L’elettroporazione è un metodo rapido e ampiamente adottato per introdurre DNA esogeno nel genere Rickettsia. Questo protocollo fornisce un utile metodo di elettroporazione per la trasformazione di batteri intracellulari obbligati nel genere Rickettsia.
Le rickettsiosi sono causate da una vasta gamma di batteri intracellulari obbligati appartenenti al genere Rickettsia che possono essere trasmessi agli ospiti vertebrati attraverso il morso di vettori artropodi infetti. Ad oggi, le rickettsiosi epidemiche emergenti o riemergenti rimangono un rischio per la salute pubblica a causa della difficoltà nella diagnosi, poiché i metodi diagnostici sono limitati e non standardizzati o universalmente accessibili. Una diagnosi errata derivante dalla mancanza di riconoscimento dei segni e dei sintomi può causare un trattamento antibiotico ritardato e scarsi risultati di salute. Una comprensione completa delle caratteristiche della rickettsia migliorerebbe in definitiva la diagnosi clinica, la valutazione e il trattamento con un migliore controllo e prevenzione della malattia.

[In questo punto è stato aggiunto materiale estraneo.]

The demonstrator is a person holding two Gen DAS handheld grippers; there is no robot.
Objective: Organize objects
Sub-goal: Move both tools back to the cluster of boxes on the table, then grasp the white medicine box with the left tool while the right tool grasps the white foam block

Gli studi funzionali dei geni rickettsiali sono cruciali per comprendere il loro ruolo nella patogenesi. Questo articolo descrive una procedura per l’elettroporazione del ceppo di Rickettsia parkeri Tate’s Hell con il vettore shuttle pRAM18dSFA e la selezione di R. parkeri trasformato in coltura di cellule di zecca con antibiotici (spectinomicina e streptomicina). Viene anche descritto un metodo per la localizzazione di R. parkeri trasformato in cellule di zecche utilizzando la microscopia a immunofluorescenza confocale, una tecnica utile per controllare la trasformazione in linee cellulari vettoriali. Approcci simili sono adatti anche per la trasformazione di altre rickettsiae.
Le rickettsiosi sono causate da una vasta gamma di batteri intracellulari obbligati che appartengono al genere Rickettsia (famiglia Rickettsiaceae, ordine Rickettsiales). Il genere Rickettsia è classificato in quattro gruppi principali basati sulle caratteristiche filogenetiche1,2: il gruppo della febbre maculata (SFG), che contiene quelle rickettsiae che causano le rickettsiosi trasmesse dalle zecche più gravi e fatali (ad esempio, Rickettsia rickettsii, l’agente eziologico della febbre maculata delle Montagne Rocciose), il gruppo tifo (TG, ad esempio, Rickettsia prowazekii, l’agente del tifo epidemico), il gruppo di transizione (TRG, ad esempio, Rickettsia felis, l’agente eziologico della febbre maculata trasmessa dalle pulci) e il gruppo ancestrale (AG, ad esempio, Rickettsia bellii).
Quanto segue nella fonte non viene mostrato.